### Exercise details
Return all of the data that follows precisely, leaving every image out.

### Data provided
***

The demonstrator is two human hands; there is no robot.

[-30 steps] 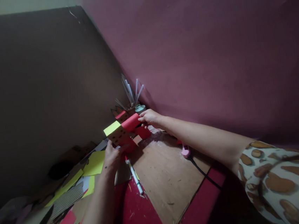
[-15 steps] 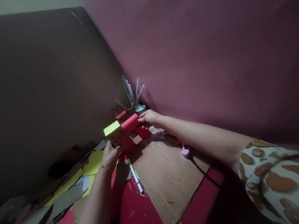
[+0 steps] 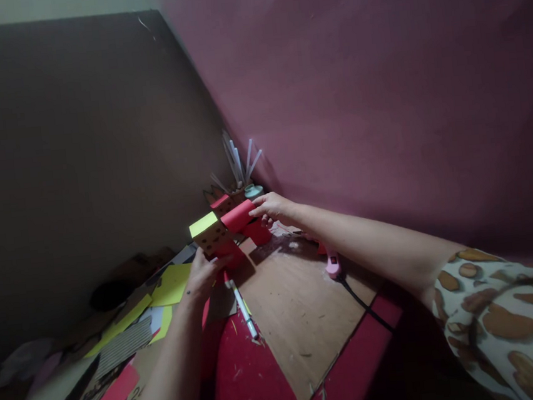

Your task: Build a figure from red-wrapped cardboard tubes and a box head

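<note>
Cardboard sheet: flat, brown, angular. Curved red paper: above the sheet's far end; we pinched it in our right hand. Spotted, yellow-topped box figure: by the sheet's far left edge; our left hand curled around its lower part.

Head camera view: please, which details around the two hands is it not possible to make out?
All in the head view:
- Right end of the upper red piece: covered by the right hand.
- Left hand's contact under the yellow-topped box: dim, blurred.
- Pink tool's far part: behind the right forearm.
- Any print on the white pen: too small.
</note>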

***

### Output for this task
The demonstrator is two human hands; there is no robot.

[-30 steps] 
[-15 steps] 
[+0 steps] 

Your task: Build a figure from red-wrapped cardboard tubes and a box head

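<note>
Cardboard sheet: flat, brown, angular. Curved red paper: above the sheet's far end; we pinched it in our right hand. Spotted, yellow-topped box figure: by the sheet's far left edge; our left hand curled around its lower part.

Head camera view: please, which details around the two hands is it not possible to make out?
All in the head view:
- Right end of the upper red piece: covered by the right hand.
- Left hand's contact under the yellow-topped box: dim, blurred.
- Pink tool's far part: behind the right forearm.
- Any print on the white pen: too small.
</note>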

No other output belongs to this answer.